WHAT IS REQUIRED: Leave out the pictures and print the rest of the entries exactly as they stand.

GIVEN INFORMATION:

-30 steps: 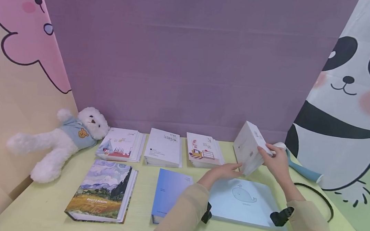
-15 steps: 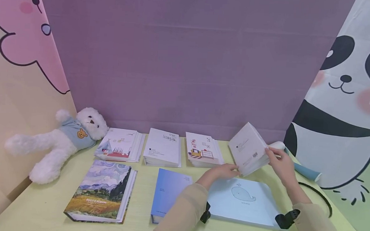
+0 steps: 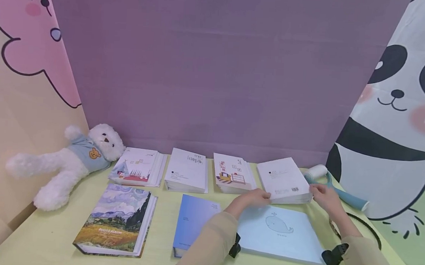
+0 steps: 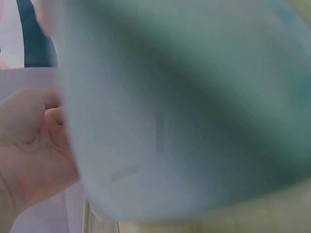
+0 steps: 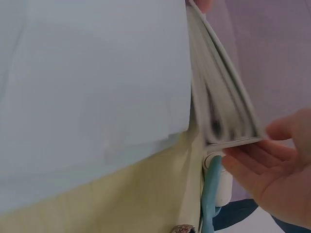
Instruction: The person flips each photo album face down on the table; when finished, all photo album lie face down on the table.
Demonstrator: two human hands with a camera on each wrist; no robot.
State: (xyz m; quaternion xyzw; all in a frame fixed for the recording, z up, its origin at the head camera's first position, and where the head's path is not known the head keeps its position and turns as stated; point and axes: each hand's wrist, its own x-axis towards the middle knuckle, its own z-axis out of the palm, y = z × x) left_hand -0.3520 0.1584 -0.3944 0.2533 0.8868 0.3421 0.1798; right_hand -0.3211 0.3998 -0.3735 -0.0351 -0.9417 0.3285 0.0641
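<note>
a pale yellow-green table (image 3: pixel 51 236) is seen from above, backed by a purple wall. a white album (image 3: pixel 283 180) lies flat at the right end of a back row of three other small albums (image 3: pixel 187 170), back cover up with a barcode showing. it is touched at its near left corner by the left hand (image 3: pixel 256 197) and at its near right corner by the right hand (image 3: pixel 324 194). in the right wrist view the right fingers (image 5: pixel 252 158) are extended and loose just beside the album's page edges, not wrapped round it. the left fingers are judged relaxed against the corner, though a firm grip cannot be ruled out from these views.

the step in hand is judged to be the setting down and squaring of this album in its row. what comes next seems to call for both hands to be lifted clear without nudging it.

just in front lies a light blue whale album (image 3: pixel 279 232); a lint roller (image 3: pixel 333 186) lies behind the right hand, a teddy bear (image 3: pixel 74 158) at far left.
</note>
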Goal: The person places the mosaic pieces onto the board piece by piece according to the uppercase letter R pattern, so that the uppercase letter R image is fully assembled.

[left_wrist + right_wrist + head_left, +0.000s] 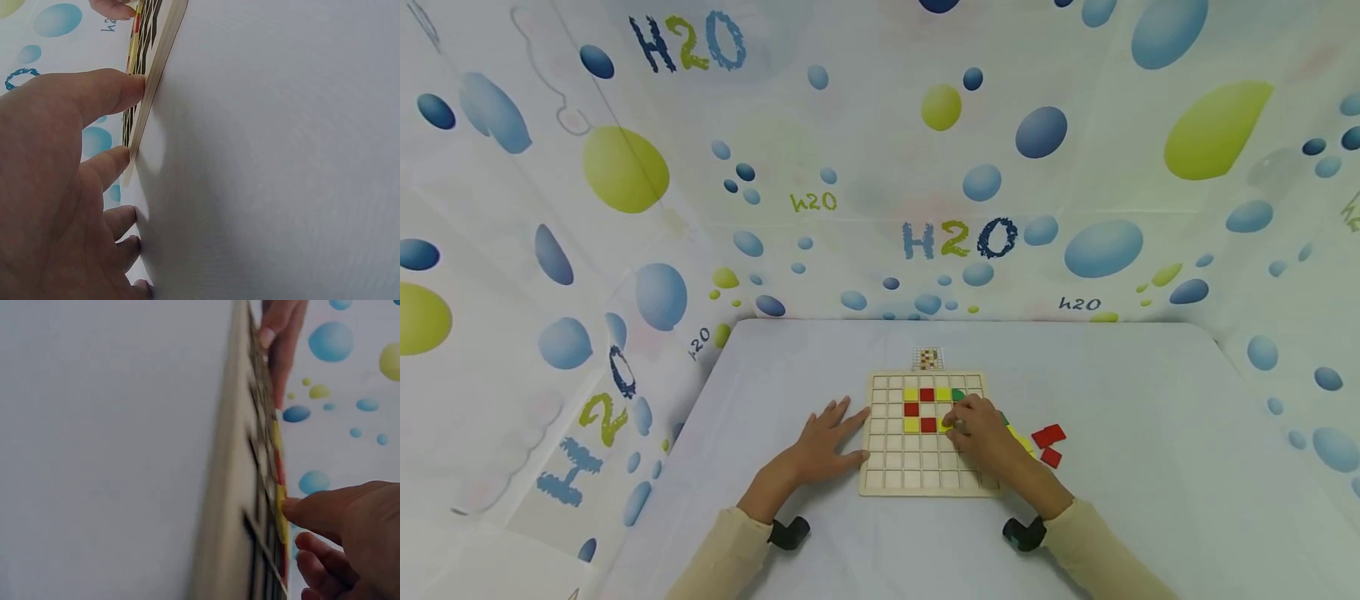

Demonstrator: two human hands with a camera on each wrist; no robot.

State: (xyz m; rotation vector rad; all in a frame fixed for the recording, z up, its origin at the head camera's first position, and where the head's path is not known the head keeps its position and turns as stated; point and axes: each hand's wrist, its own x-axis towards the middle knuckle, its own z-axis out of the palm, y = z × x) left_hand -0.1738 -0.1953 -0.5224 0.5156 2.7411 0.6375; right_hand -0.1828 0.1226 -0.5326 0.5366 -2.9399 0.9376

REPLY TO THE TASK:
-30 steps: 
-15 steps: 
+0 steps: 
+0 steps: 
+0 steps: 
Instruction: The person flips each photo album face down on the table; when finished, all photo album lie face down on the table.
Demonstrator: two human hands with a camera on each wrist; no robot.
State: (xyz m; quaternion xyzw; all in a frame fixed for the recording, z up, its origin at the head camera's first position, and where the head's path is not known the head keeps its position and turns as stated; point and axes: each hand's wrist, its own x-axis towards the middle knuckle, its own z-axis out of the palm, y = z × x) left_hand -0.3520 0.1584 -0.3944 0.2533 0.8868 0.3421 0.1798; right_hand -0.3211 0.3998 -0.3735 -0.0351 -0.9417 0.3285 0.0641
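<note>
a pale yellow-green table (image 3: pixel 51 236) is seen from above, backed by a purple wall. a white album (image 3: pixel 283 180) lies flat at the right end of a back row of three other small albums (image 3: pixel 187 170), back cover up with a barcode showing. it is touched at its near left corner by the left hand (image 3: pixel 256 197) and at its near right corner by the right hand (image 3: pixel 324 194). in the right wrist view the right fingers (image 5: pixel 252 158) are extended and loose just beside the album's page edges, not wrapped round it. the left fingers are judged relaxed against the corner, though a firm grip cannot be ruled out from these views.

the step in hand is judged to be the setting down and squaring of this album in its row. what comes next seems to call for both hands to be lifted clear without nudging it.

just in front lies a light blue whale album (image 3: pixel 279 232); a lint roller (image 3: pixel 333 186) lies behind the right hand, a teddy bear (image 3: pixel 74 158) at far left.
</note>
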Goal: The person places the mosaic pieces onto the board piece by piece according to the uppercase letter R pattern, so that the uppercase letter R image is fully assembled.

[left_wrist + right_wrist + head_left, +0.000s] 

Demonstrator: two human hands with a camera on each wrist; no robot.

State: (xyz m; rotation vector rad; all in a frame fixed for the recording, z up, its origin at the head camera's first position, and where the head's path is not known the head keeps its position and turns as stated; point and axes: each hand's wrist, its own x-axis towards the middle knuckle, its own z-axis out of the palm, y = z × x) left_hand -0.1738 -0.1953 -0.5224 0.5156 2.7411 0.6375; right_hand -0.1828 0.1226 -0.5326 0.5366 -2.9399 0.9376

This answer is complete as it stands.